More explicitly, I was just saying you could do this:

from pydantic import BaseModel, Union

class A(BaseModel):
    kind: str
    foo: str

class B(BaseModel):
    kind: str
    bar: str

class C(BaseModel):
    results: Union[A, B]

print(C(results={"kind": "a", "bar": "bar"}))  # shows C results=<B kind='a' bar='bar'>
print(C(results={"kind": "b", "foo": "foo"}))  # shows C results=<A kind='b' foo='foo'>

and that support for Literal could be added to support the case where there was a check on kind even if bar was renamed to foo in B (but this doesn't exist yet). The points I was making above were proposals for how to handle Literal vs. Final, rather than an attempt to explain how you can currently use pydantic to accomplish this goal.

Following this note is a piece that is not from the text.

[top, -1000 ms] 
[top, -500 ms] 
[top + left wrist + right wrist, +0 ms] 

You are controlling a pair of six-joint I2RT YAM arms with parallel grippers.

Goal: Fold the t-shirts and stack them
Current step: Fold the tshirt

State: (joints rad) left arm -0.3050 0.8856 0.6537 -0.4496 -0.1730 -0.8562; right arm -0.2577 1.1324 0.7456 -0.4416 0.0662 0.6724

dmontagu commented 5 years ago

@jasonkuhrt if you want to be able to use a "kind" parameter to discriminate types, I think you might find the following code to be a useful starting point

from typing import ClassVar, Dict, List, Optional

from pydantic import Any, BaseModel, Union, validator

class KindModel(BaseModel):
    allowed_kinds: ClassVar[Union[None, str, List[str]]] = None
    kind: str

    @validator("kind", check_fields=False)
    def validate_kind(cls, v: Any, *, values: Dict[str, Any], **kwargs: Any) -> Optional[str]:
        if cls.allowed_kinds is None:
            return v
        elif isinstance(cls.allowed_kinds, list):
            if v not in cls.allowed_kinds:
                raise ValueError(f"kind not in {cls.allowed_kinds!r}")
        elif v != cls.allowed_kinds:
            raise ValueError(f"kind != {cls.allowed_kinds!r}")
        return v

class KindAModel(KindModel):
    allowed_kinds: ClassVar[str] = "a"

class KindBModel(KindModel):
    allowed_kinds: ClassVar[str] = "b"

class KindABModel(KindModel):
    allowed_kinds: ClassVar[str] = ["a", "b"]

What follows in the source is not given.